You should also never include transformed datasets in validation lists. For example, in the CWMS automated transformation process, the sample location stage from the previous example may be used with a rating table lookup to produce a new stream flow record:
Sample Location.Flow.Inst.1Hour.0.GOES-rev
If you edit the flow and store it to the CWMS database, it will probably remain out of sync with the stage dataset. This occurs because transformations are one-way only: i.e., the CWMS transformation process correctly processes a revised stage into a new revised flow by the automated transformation processing, but not vice versa. If transformed values are edited, then the captured data must be manually revised as well, in order to keep them in agreement.
Note: After development of CWMS 3.1.1, Districts began implementing the Standard Naming Convention for their CWMS Time-Series Identifiers.The new convention replaces the "-raw" or "-rev" label appended to the version component, with one of six possible prefixes to the version component. For example:
Sample Location.Stage.Inst.1Hour.0.Raw-GOES
Sample Location.Stage.Inst.1Hour.0.Best-GOES
The Data Validation Editor in CWMS 3.1.1 does not automatically retrieve the "raw" data corresponding to the other Classification Indicators.
Creating Validation Lists – CWMS Database
After reviewing the quality of incoming data, you will have identified locations reporting questionable or invalid data. A validation list is a way to organize your data in the CWMS database for editing or validation. To create a validation list from time series icons in the map window:
- By default, CWMS will select the time series datasets associated with all of the defined time series icons in the map window.

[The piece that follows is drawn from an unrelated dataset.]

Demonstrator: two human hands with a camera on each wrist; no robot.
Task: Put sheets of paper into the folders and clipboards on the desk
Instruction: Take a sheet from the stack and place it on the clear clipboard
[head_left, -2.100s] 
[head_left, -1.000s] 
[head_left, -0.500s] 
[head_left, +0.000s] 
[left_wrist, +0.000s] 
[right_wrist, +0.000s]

- If you just want a selected set of times series datasets for your validation list, you must select the time series icons you want. From the Acquisition tab (Acquisition Module), from the Map Window, click
, hold down the SHIFT key, and then click on the time series icons you want to include in your validation list.
- From the Edit menu, click Create Validation List. The Create Validation List dialog (Figure 1) will open. The table on the Create Validation List dialog will display a list of the selected datasets.
- In the Save As box (Figure 1), enter a name, click OK. The Create Validation List dialog closes (Figure 1). By default, the validation list will be saved to the watershed shared directory with the extension .validationEditor.
Creating Validation Lists – Data Status Lists
A useful way to create a validation list is from a data status:
- From the shared directory of a watershed, copy a data status list (.dataStatus) file to a validation list (.validationEditor) file (i.e., cp FlowGages.dataStatus FlowGages.validationEditor).
- As stated in Data Status List, validation lists should only contain "-rev" records. For the Data Validation Editor to be able to edit records from a validation list, each record needs to begin with PRIMARY=. So, for each record in your validation list file, make sure each records starts with PRIMARY=. Figure 2 shows an example of a validation list file - FlowGages.validationEditor that has been edited.
- If you want this validation list to be a comparison dataset, you will need to add a record that does not include PRIMARY=. Remember that CWMS will automatically include the "-raw" record when you access a "-rev" record in the Data Validation Editor. Figure 3 is an example of a validation list file (FlowGages.validationEditor) that has been edited as a comparison dataset.
- Save the file, you now have a validation list that will allow you easy validation of the selected datasets.